Roman

Laurent Graff: «Vous venez pour le James Bond?»

Dans «Au nom de Sa Majesté», Laurent Graff fait glisser lentement le lecteur dans un monde absurde, d’une irrésistible drôlerie

«Vous venez pour le James Bond?»

Genre: Roman
Qui ? Laurent Graff
Titre: Au nom de Sa Majesté
Chez qui ? Le Dilettante, 160 p.

Tout commence par une suite d’aphorismes. Elles font mouche: «Des moustaches d’écume aux lèvres, la mer n’arrête pas de sourire»; puis, plus loin, «Un chalutier relève son filet, déclenchant un feu de mouettes»; ou encore «A marée basse, on voit toute la dentition de l’île, avec ses caries d’algues, ses amalgames de moules». Une page par phrase, petites îles de mots dans un océan de blanc, ainsi se présente d’abord Au nom de Sa Majesté de Laurent Graff. De nouvelles en romans, une dizaine aujourd’hui, l’écrivain crée des personnages en retrait du monde, en repli volontaire, plutôt calme et joyeux, qui constatent, comme on regarde un paysage, l’étendue des dégâts alentour et l’absurdité de l’ensemble.

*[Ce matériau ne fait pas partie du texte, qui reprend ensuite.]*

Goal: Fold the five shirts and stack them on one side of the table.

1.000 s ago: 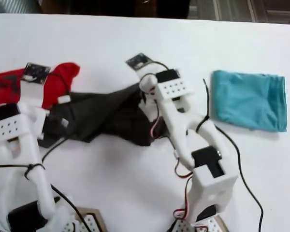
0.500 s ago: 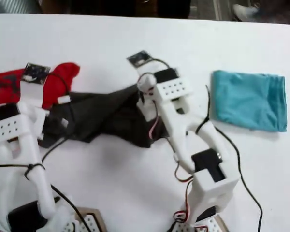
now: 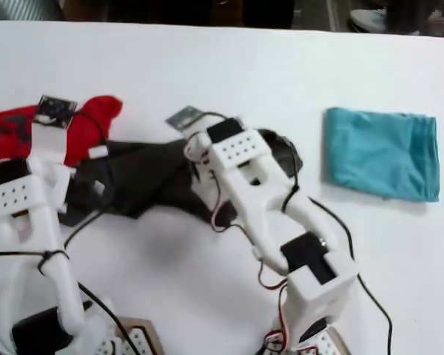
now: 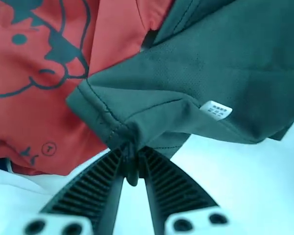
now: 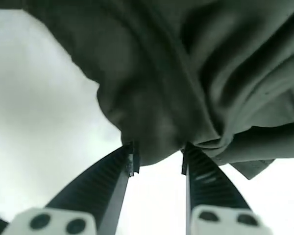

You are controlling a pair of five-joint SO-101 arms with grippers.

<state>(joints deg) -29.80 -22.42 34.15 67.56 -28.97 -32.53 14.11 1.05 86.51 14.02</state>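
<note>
Two grippers are working the black shirt (image 3: 144, 174), lying mid-table between the red shirt (image 3: 96, 115) and the folded teal shirt (image 3: 381, 151). The left gripper (image 4: 131, 159) is pinching its hem; the right gripper (image 5: 158, 159) is straddling a bunch, jaws spread. Probably flattening it for folding; next, the right needs closing.

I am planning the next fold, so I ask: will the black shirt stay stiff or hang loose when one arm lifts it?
Probably floppy: the black shirt lies in soft creases and bunches where the left gripper pinches its hem. Likely light, since a small pinch holds the cloth. It may drag the red shirt it overlaps.
</note>
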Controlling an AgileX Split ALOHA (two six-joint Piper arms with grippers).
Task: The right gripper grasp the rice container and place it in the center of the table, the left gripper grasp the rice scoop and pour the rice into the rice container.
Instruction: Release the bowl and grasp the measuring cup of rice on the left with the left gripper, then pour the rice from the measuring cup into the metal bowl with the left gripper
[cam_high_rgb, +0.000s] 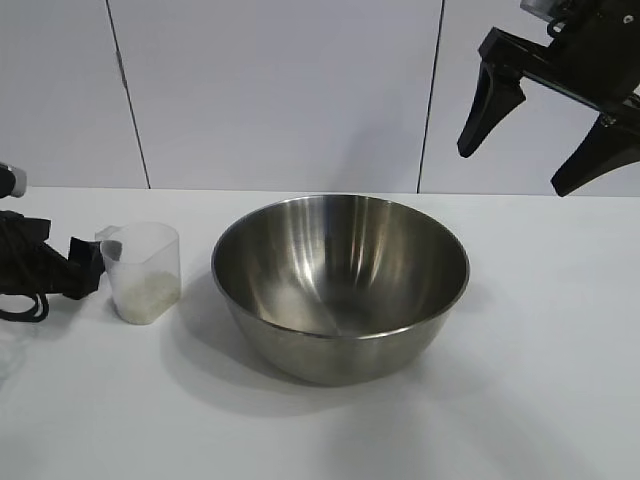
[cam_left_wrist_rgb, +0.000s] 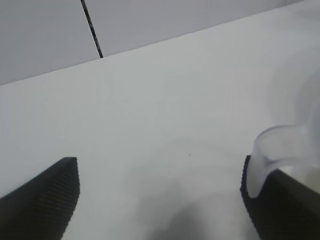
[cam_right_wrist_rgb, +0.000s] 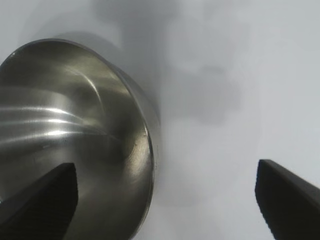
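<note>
The rice container (cam_high_rgb: 340, 285), a wide steel bowl, stands empty at the middle of the white table (cam_high_rgb: 540, 360). Left of it stands the rice scoop (cam_high_rgb: 145, 270), a clear plastic cup with rice (cam_high_rgb: 148, 297) in its bottom. My left gripper (cam_left_wrist_rgb: 159, 170) sits low at the table's left edge, open, with nothing between its fingers. One finger (cam_high_rgb: 88, 268) lies right against the scoop's lip (cam_left_wrist_rgb: 277, 145). My right gripper (cam_high_rgb: 512, 170) hangs open high above the table's back right, clear of the bowl. In the right wrist view the bowl's rim (cam_right_wrist_rgb: 147, 150) runs under the open gripper (cam_right_wrist_rgb: 165, 170).
A pale panelled wall (cam_high_rgb: 280, 90) closes the back of the table. Bare tabletop lies in front of and to the right of the bowl. Black cabling (cam_high_rgb: 20, 300) lies beside the left arm.
</note>
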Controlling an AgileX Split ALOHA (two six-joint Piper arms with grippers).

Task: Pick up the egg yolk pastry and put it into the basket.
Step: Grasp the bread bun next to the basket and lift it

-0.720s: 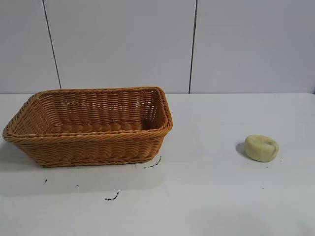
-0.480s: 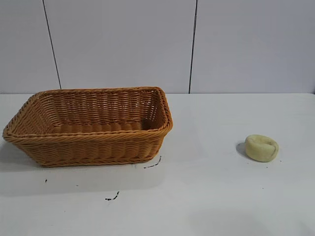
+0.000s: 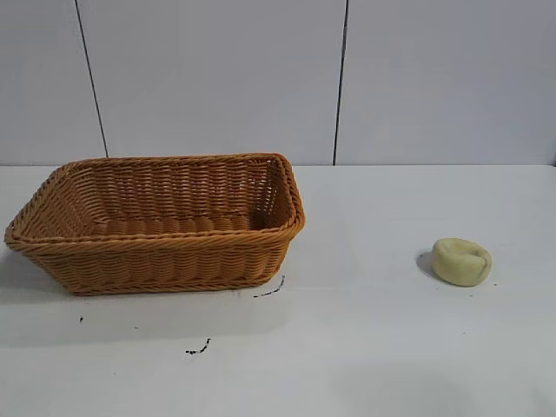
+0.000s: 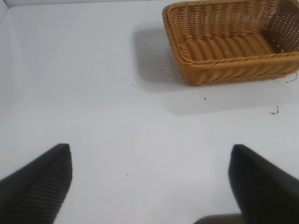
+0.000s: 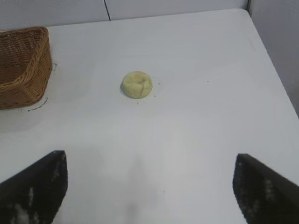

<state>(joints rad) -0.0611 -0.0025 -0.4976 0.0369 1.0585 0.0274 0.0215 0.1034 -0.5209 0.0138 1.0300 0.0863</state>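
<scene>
The left gripper point(image 4: 149, 186) hangs spread and empty over bare table point(image 3: 373, 347), short of the wicker basket point(image 3: 156, 228), which sits toward the left edge, mouth up to receive. The egg yolk pastry point(image 3: 461, 261) lies untouched toward the right edge, and the right gripper point(image 5: 149, 186), spread wide, faces it for the pick.

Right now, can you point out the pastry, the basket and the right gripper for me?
pastry point(image 5: 137, 84), right wrist view, on its dented top.
basket point(image 3: 165, 241), exterior view, on the near braided rim.
right gripper point(image 5: 149, 186), right wrist view, midway between its open fingertips.
</scene>
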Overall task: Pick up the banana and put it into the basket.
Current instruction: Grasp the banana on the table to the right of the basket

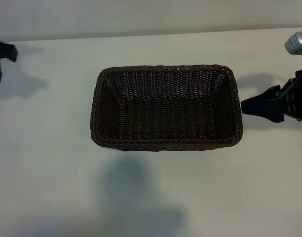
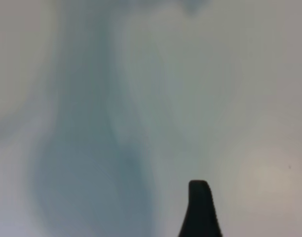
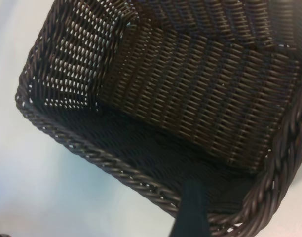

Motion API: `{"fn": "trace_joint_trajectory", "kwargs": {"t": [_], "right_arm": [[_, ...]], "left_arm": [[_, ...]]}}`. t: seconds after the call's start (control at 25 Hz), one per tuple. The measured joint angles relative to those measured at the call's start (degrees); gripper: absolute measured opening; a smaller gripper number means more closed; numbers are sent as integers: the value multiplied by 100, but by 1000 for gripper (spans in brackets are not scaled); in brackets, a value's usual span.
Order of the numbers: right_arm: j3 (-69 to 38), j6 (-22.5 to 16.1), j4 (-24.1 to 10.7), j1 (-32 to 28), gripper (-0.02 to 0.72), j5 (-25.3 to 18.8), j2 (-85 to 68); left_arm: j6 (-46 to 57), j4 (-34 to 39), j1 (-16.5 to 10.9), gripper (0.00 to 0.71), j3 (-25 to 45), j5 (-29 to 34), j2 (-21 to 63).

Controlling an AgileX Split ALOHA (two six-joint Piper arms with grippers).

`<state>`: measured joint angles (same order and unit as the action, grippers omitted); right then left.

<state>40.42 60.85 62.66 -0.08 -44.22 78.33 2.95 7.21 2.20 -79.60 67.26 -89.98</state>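
Observation:
The dark-brown woven basket [image 1: 167, 107] stands in the middle of the white table, and its inside shows nothing but weave. No banana shows in any view. My right gripper [image 1: 250, 105] hovers just off the basket's right end, open and holding nothing. In the right wrist view one black finger [image 3: 193, 210] hangs over the braided rim of the basket [image 3: 111, 165]. My left gripper [image 1: 0, 58] sits at the far left edge of the table, away from the basket. Its wrist view shows one black finger [image 2: 200, 210] over bare tabletop, with nothing in its grasp.
White tabletop [image 1: 52, 173] surrounds the basket on all sides. A soft shadow lies on the table in front of the basket. The table's back edge runs along the top of the exterior view.

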Motion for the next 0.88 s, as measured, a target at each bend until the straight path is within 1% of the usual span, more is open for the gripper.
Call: {"fn": "trace_joint_trajectory", "kwargs": {"t": [0.16,0.44,0.6,0.68,0.88], "right_arm": [[0,-6,0,0,581,0,0],[0,-6,0,0,581,-16,0],[0,-6,0,0,581,-19,0],[0,-6,0,0,581,-24,0],[0,-6,0,0,581,-47,0]], "left_arm": [[-66,-66,0,558,738,5,1004],[-71,-66,0,558,2355,-39,2911],[-71,-72,0,558,3338,-386,4061],[-71,-78,0,558,3825,-588,4774],[-71,-89,0,558,4819,-790,5926]]}}
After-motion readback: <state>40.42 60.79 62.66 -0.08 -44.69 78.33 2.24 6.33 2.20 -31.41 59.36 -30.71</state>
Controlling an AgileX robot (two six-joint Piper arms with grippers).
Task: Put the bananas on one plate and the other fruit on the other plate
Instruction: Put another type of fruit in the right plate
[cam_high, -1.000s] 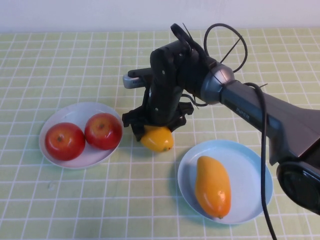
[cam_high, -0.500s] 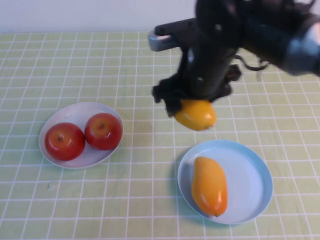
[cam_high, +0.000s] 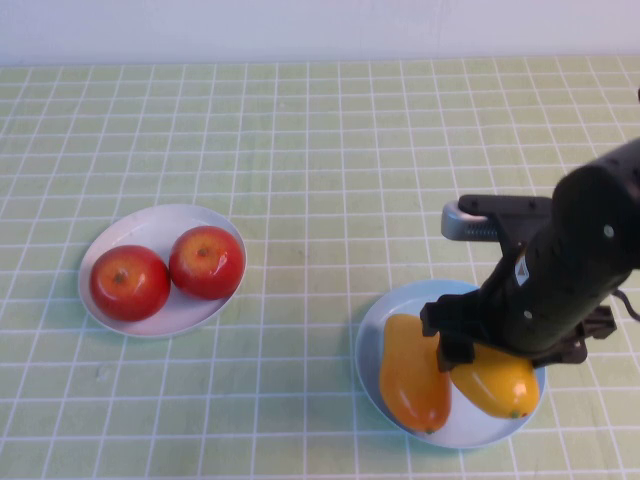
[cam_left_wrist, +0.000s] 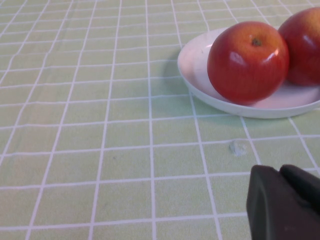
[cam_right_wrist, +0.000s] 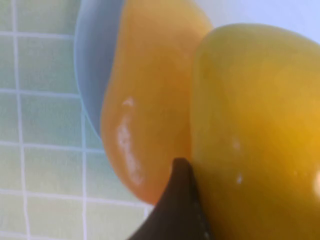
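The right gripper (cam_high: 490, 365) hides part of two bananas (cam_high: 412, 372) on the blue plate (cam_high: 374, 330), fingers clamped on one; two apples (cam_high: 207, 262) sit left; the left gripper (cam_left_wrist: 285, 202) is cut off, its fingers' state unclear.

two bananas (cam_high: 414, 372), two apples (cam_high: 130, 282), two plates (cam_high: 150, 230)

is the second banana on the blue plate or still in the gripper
Over the blue plate, beside the first banana; the right gripper is shut on the second banana. Left gripper idles near the apples.

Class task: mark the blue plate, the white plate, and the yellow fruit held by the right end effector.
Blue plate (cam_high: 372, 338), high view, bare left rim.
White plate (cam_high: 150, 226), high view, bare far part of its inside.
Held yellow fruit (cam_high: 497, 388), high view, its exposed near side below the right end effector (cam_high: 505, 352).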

Le narrateur ici arpente donc une île. Seul et content de l’être. Il observe et écrit en prenant appui sur «un livre de poche peu épais d’Henri Troyat, Aliocha» trouvé dans la maison qu’il loue. Le plaisir de lecture tient à la concision et à la justesse des notes sur la mer, les ciels, leur drôlerie souvent. Puis imperceptiblement, le spectre s’élargit et le narrateur se décrit de plus en plus lui-même. La focale s’ouvre encore et l’on devine le regard intrigué des habitants de l’île bretonne sur ce promeneur solitaire.

Alors que l’on s’est habitué au charme des haïkus, on se sent petit à petit conduit ailleurs. Dans les notes prises par le narrateur apparaît ainsi, à l’improviste, le maire de l’île. Ces rencontres inopinées donnent lieu à d’irrésistibles dialogues en cul-de-sac: «Me voyant scruter indéfiniment la falaise, le maire me demande: «Que faites-vous?» Je cherche mes mots.» Une rumeur circule aussi: le prochain James Bond va se tourner sur l’île et l’équipe de tournage arrive sous peu.

Si bien que quand le maire, flanqué de ses deux adjoints, vient en personne sonner à la porte du narrateur, c’est un peu comme si une silhouette dans le fond d’un tableau sortait soudainement du cadre pour s’ébrouer en chair et en os. L’événement nous vaut de quitter les aphorismes pour entrer d’un bond dans la fiction. Sur les pas du maire, le lecteur, sans qu’il le sache encore, pénètre dans une dimension insoupçonnable où la réalité glisse vers l’absurde le plus désopilant.

Laurent Graff est le genre d’auteur que l’on ne peut lâcher. En refermant Au nom de Sa Majesté, on va lire en vitesse ses précédents titres et on attend déjà le prochain.